Both have found joyful surprise in their new careers with Petraitis saying, ‘Podcasting is such a relatively new phenomenon. Never in my wildest dreams would I have imagined it would become my full-time job. I never saw myself leaving teaching either. But the world had other plans.’
While Nikolic says she thought she would never find a path ‘that consistently interests and engages me’.
‘I felt personally fulfilled for the first time. Ever since I began exploring voiceover, I jumped in feet first and have spent every day learning about or engaging with performance in some way. I’ve been told that my face lights up completely when talking about it!’
When giving advice to anyone interested in these careers both Nikolic and Petraitis discuss the importance of networking and finding your tribe. Petraitis is an award-winning author and her first crime fiction novel The Unbelieved won the inaugural Allen & Unwin Crime Fiction Prize 2022. When embarking on her writing career in her early twenties, however she ‘navigated the world of writing completely alone … and had never met another writer’.
‘There was no internet to connect to writers or read about authors. I was very single-minded in teaching myself the craft. Once I entered the world, I had mentors and people who went out of their way to help,’ she recalls.
Nikolic says she loathes ‘using the term “networking,” but building relationships with potential long-term collaborators is a huge part of the job as a freelance performer, through auditions or direct connections’.
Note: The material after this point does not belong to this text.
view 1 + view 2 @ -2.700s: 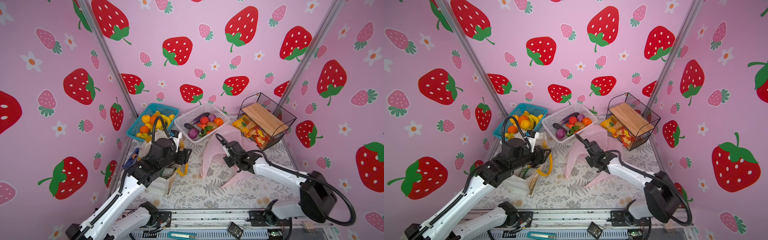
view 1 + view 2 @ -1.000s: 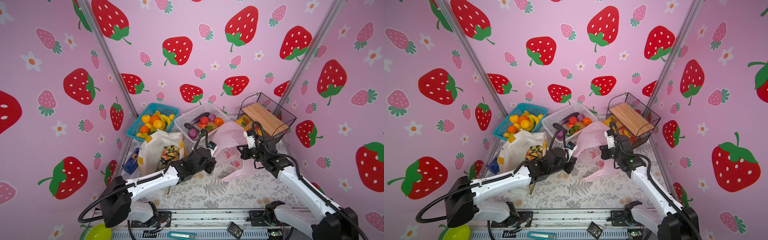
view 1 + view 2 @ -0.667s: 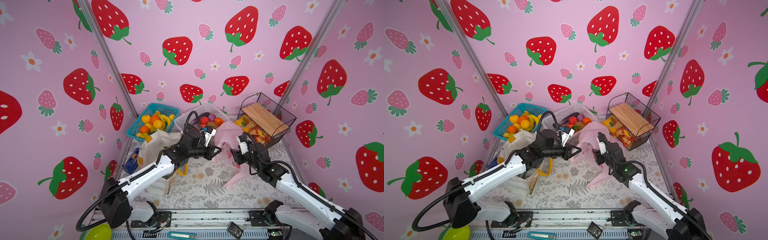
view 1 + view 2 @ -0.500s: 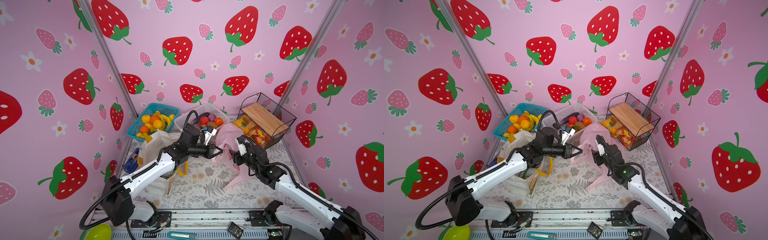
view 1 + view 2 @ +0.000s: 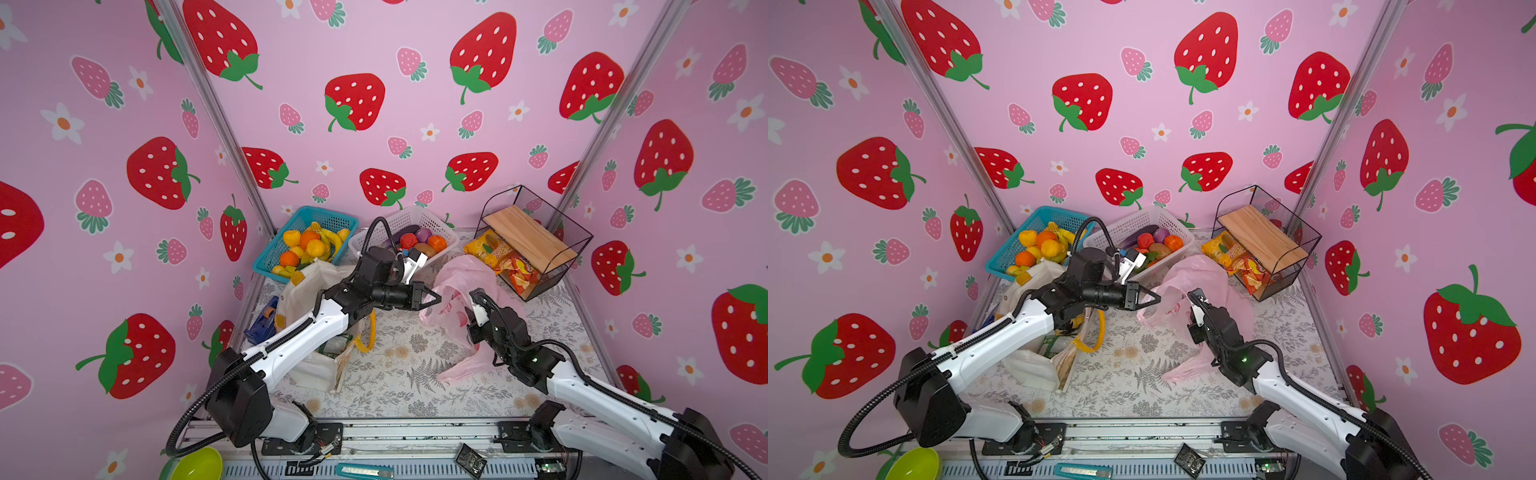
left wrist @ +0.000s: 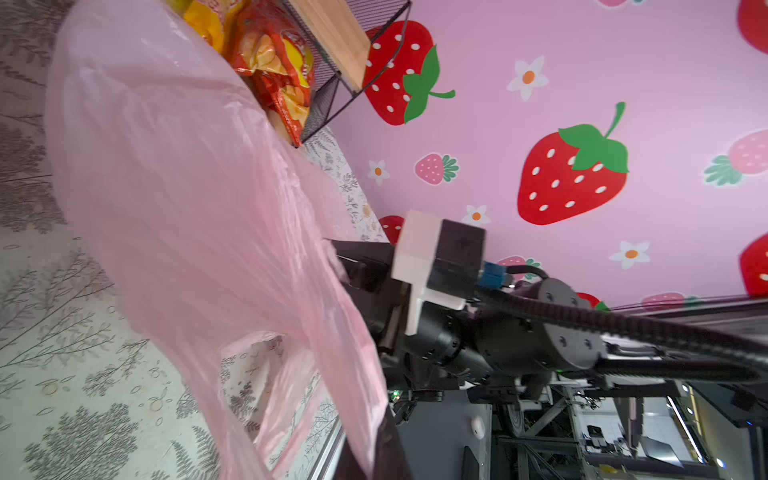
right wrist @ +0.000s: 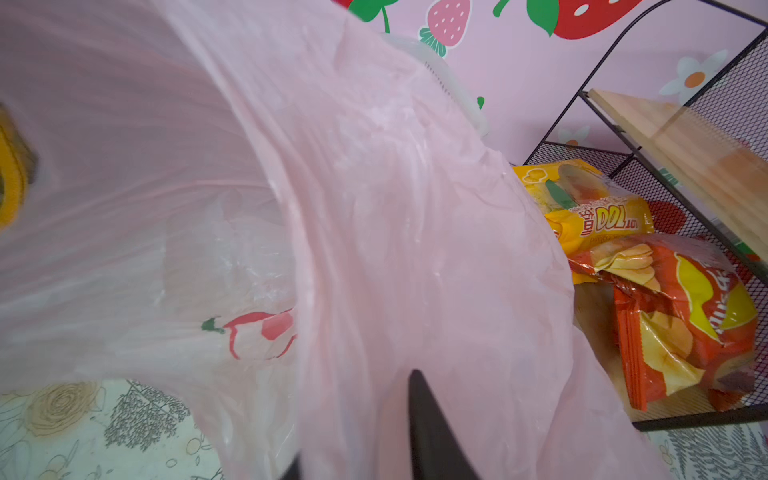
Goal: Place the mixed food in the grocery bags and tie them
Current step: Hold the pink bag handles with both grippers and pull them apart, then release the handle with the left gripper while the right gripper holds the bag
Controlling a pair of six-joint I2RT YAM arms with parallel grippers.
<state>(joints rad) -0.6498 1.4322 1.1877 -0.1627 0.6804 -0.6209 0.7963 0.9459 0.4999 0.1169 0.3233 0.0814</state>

Both emphasise the importance of kindness and giving back. Petraitis uses her platform as a podcaster and writer for activism and is currently working on keeping serial killer Paul Denyer in prison, and hopes her new podcast series The Frankston Murders will help with public awareness. She also focuses on mentoring and supporting other writers as she didn’t have that in the beginning of her writing career.
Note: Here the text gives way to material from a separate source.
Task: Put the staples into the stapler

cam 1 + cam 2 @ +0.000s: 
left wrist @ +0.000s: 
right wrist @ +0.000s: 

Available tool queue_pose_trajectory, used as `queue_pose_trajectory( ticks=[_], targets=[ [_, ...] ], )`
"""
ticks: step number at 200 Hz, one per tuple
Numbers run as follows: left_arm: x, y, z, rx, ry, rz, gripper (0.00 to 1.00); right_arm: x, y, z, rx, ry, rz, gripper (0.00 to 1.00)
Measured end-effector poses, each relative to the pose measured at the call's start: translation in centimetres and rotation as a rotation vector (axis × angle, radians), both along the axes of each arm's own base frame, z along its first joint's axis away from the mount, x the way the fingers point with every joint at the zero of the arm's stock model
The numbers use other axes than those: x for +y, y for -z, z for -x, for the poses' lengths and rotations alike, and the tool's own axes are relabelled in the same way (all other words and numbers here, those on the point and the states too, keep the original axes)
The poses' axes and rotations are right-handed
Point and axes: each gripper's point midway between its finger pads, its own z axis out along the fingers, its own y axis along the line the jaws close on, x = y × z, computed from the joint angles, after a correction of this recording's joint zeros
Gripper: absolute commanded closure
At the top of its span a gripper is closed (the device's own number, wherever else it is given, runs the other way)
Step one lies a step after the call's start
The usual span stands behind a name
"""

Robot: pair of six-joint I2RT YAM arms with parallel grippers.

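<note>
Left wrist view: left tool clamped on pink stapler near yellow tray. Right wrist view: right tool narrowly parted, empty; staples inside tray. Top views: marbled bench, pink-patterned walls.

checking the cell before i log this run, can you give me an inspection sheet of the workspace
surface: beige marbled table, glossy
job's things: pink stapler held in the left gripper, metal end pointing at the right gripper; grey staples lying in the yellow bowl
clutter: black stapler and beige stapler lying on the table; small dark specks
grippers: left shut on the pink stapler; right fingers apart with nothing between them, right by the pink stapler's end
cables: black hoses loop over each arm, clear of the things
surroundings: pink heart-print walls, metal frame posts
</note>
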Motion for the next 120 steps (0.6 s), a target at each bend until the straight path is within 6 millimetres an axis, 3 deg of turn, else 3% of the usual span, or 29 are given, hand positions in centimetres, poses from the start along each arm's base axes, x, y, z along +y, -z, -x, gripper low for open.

‘I believe that if you move through your world with a spirit of generosity, you will receive generosity from others,’ she says.
Nikolic adds, ‘If you are great to work with, kind and dependable, you are already capable of more than some elite in your field. You belong where you are. You deserve your space.’
Nikolic has learned to trust her intuition and that she brings ‘value that is worthy of the respect and compensation of a professional. Your gut feels that way for a reason. Pay attention’.
Petraitis believes it is important to, ‘to visualise your success. Assume it will work out. I see so many would-be writers on social media talking about their rejections and their feelings of imposter syndrome but, to me, what they are visualising is the opposite of success. Celebrate the wins. And celebrate the wins of others because anyone’s success shows you it’s possible.